Having never been to the Olympics, I don’t know what it’s like to see firsthand an athlete break a world record or do something physically astounding. The closest I’ve come was probably Saturday at the Shaw Festival.

After 30 years of coming here, I’ve never seen anything like what Gray Powell did in a six-and-a-half-hour production of Shaw’s “Man and Superman,” with the rarely performed third act, “Don Juan in Hell.”

After two hours, I was amazed. After three, was astounded. As he passed the four-hour mark, I could barely believe what I was seeing. It does not feel like hyperbole to say what Powell does in this play is virtually superhuman.

To break it down, the six-and-a-half hours of this long-awaited production includes a 70-minute lunch and two 20-minute intermissi­ons. The actual play runs over four-and-a-half hours. Of that, Powell is in nearly every scene and probably speaks for three hours of it, including long rants as only Shaw could write them.

So impressive is Powell here that he got the biggest response when he finally flubbed a line near the end. After a quick attempt to correct himself he chuckled and said, “I’m not repeating it.” The audience loudly cheered — he’s human after all.

Powell has long been one of the company’s most reliable leading men, but no show he has done even approaches this, even other Bernard Shaw plays. “Man and Superman, with Don Juan in Hell” is an endurance test as much as it is a play. It’s justifiabl­y being presented as an event this season at Shaw, limited to just 17 performanc­es. And it earns its ‘big deal’ status — there are few companies in the world that could stage this. The audience at Saturday’s opening knew they were witnessing something special.

Which isn’t to say “Man and Superman” is Grade A Bernard Shaw. It hits many of his familiar, tedious beats, and its wafer-thin plot hardly warrants a 90-minute play, much less one that occupies your entire day. But this goes beyond the play itself — at some point, it’s a marathon you’re just gawking at. The play isn’t nearly as impressive as the talent and energy

it takes to perform it.

In many ways, this is no different than watching an extra-inning ball game or binge watching an entire season of a TV show. And when it’s over, when the exhausted audience stands up to applaud, the cast is applauding back. Everyone’s in this together.

Serious Shaw buffs have salivated over this since it was announced. The “Don Juan in Hell” scene is cut from most every production of “Man and Superman” and performed as its own standalone show (it was done at the Shaw’s first season in 1962).

Adding it is audacious, tacking two more hours onto an already long play. It’s certainly a tall order for director Kimberley Rampersad, the company’s intern artistic director, who valiantly keeps the show’s energy flowing by giving these actors the spacious floor of the Festival Theatre with a simple but effective set.
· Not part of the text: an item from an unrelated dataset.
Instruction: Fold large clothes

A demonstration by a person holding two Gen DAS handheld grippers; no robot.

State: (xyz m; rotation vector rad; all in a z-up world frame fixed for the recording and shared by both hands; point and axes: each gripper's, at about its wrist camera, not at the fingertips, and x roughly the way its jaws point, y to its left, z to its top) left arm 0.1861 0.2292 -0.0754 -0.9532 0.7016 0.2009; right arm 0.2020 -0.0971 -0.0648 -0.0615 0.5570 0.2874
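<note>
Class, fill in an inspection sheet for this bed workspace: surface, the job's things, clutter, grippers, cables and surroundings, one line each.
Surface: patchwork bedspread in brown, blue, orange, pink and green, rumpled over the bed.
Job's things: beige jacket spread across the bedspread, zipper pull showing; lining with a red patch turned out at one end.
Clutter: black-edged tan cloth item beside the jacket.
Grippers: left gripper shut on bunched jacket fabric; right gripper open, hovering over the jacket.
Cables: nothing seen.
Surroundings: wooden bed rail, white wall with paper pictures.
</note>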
Powell plays revolution­ary rascal Jack Tanner, who has been named as one of the co-guardians for the enigmatic Ann (Sara Topham). The play presents them as an early 20th-century Sam and Diane from “Cheers” — two completely opposite people who will inevitably end up together. Of course, Shaw could never commit to a story that simple — there are long, looooong debates about the merits of marriage, money, class, religion, the usual Shaw targets. It continues into “Don Juan in Hell,” a dream sequence which becomes a much different play in its proper context — Don Juan is supposedly an ancestor to Tanner, and his rants echo his descendent.

And this hell isn’t what you expect — it’s a place people are allowed to be as they wish and is actually less boring and stifling than heaven.

Naturally, Don Juan tests the nerves of the devil, played like a cool landlord by Martha Burns. The “intolerabl­e length” of his speeches is turning hell into … well, whatever’s worse than hell.

The “Don Juan” sequence comes right after the lunch break and is two gruelling hours — a show within the show. At this point, it’s hard to believe there’s still another act to go, but as Don Juan says, “Since you’ve endured so much, why not endure it to the end?”

This is the Shaw pushing itself — and the audience — to the absolute limit. It’s long, it’s costly, but it’s a marathon you can’t help but marvel at. See it just to say you survived it.

Powell has long been one of the company’s most reliable leading men, but no show he has done even approaches this, even other Bernard Shaw plays.”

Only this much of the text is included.